In recent decades, some studies were conducted to illustrate the new scope in the field of probiotics and to discover the potential probiotic microbes. According to Sun et al., (2021) multi-species probiotics consisting of
L. acidophilus, L. casei,
B. thermophilum, and
E. faecium were successfully used to reduce the diarrhea caused by enterotoxigenic
E. coli (ETEC) F18
+ in newly weaned pig
[18]. In addition, multi-species probiotics were helpful in enhancing growth performance through a reduction in intestinal inflammation, oxidative stress, and morphological damages. Sobrino et al. (2021) attempted to study AM substitutes in pig production. They used
Ligilactobacillus salivarius strain retrieved from sow’s milk and fed it to pregnant sows and piglets. The results suggested that there was a notable reduction in the presence of antibiotic-resistant
Lactobacillus, which became apparent in the treatment group
[19]. In recent studies, it was suggested that
Prevotella exerted positive consequences in pig production by enhancing growth performance and immune response
[20][21][22][23]. The
Lactobacillus, Escherichia, Shigella, and
Bacteroides dominate the small intestine microbiota, while on the other hand, the
Prevotella dominates the large intestinal microbiota during the newborn stage. Furthermore, the
Prevotella dominates the pig’s small and large intestines after weaning
[24]. Additionally, it was reported that the non-diarrheic piglets were found to have a considerably higher abundance of intestinal
Prevotella than diarrheic piglets.
Prevotellacea UCG-003 was the key bacterium in the non-diarrheic microbiota of piglets, according to co-correlation network analysis
[23]. Ngo et al. (2021) used a new probiotic (
B. amyloliquefaciens H57) in high concentrate feed pellets that reduces volatile fatty acid production and prevents flavor in pellet feed.
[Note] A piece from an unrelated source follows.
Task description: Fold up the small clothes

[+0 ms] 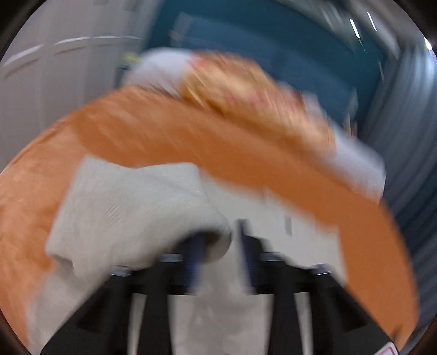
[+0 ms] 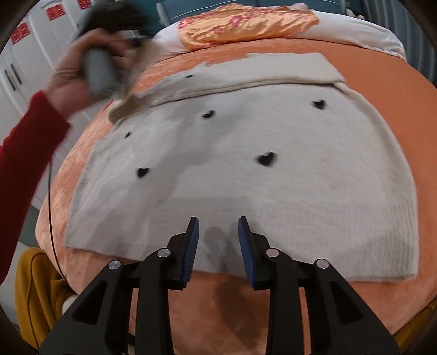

That facilitates higher feed intake in ruminant animals
[25]. In recent studies on anaerobic fungi, it was demonstrated that it contributes essentially to ruminal fiber utilization by degrading plant cell walls in two ways, i.e., enzymatically and mechanically
[26][27]. Remarkably, ongoing exploration showed the affinity of fungal CAZymes for stubborn fiber, which might clarify the specific use of anaerobic fungi when lower quality forages were fed to ruminants. Therefore, this can also be used as a potential probiotic in ruminant nutrition
[28]. Studies on the utilization of
B. subtilis as a spore-shaping probiotic bacterium in livestock nutrition have shown no unsafe impacts and have exhibited the viability of its utilization as a probiotic, mostly because of its demonstrated AM, mitigating cell reinforcement and exhibiting enzymatic, and immunomodulatory action
[29]. A study by Cai et al. (2021) enumerated that
S. cerevisiae and
C. butyricum and their blend enhanced rumen conditions by expanding the pH and diminishing oxidation and upgraded rumen maturation capacities by expanding absorbability of supplements and further developing VFA production; from that point on, further enhancements in production growth of heat-stressed goats were observed
[30]. The
Debaryomyces hansenii is also gaining attraction as a new potential probiotic for both terrestrial and aquatic animals. The oral delivery of
D. Hansenii has been linked to probiotic features, such as immunostimulatory effects, gut microbiota regulation, increased cell proliferation, differentiation, and improved digestive function. Its bioactive molecules have been identified and linked to its immunomodulatory effect, including cell wall components and polyamines
[31]. Therefore, there are many potential probiotic microbes that are still to be discovered, which might play an evolutionary role in livestock production.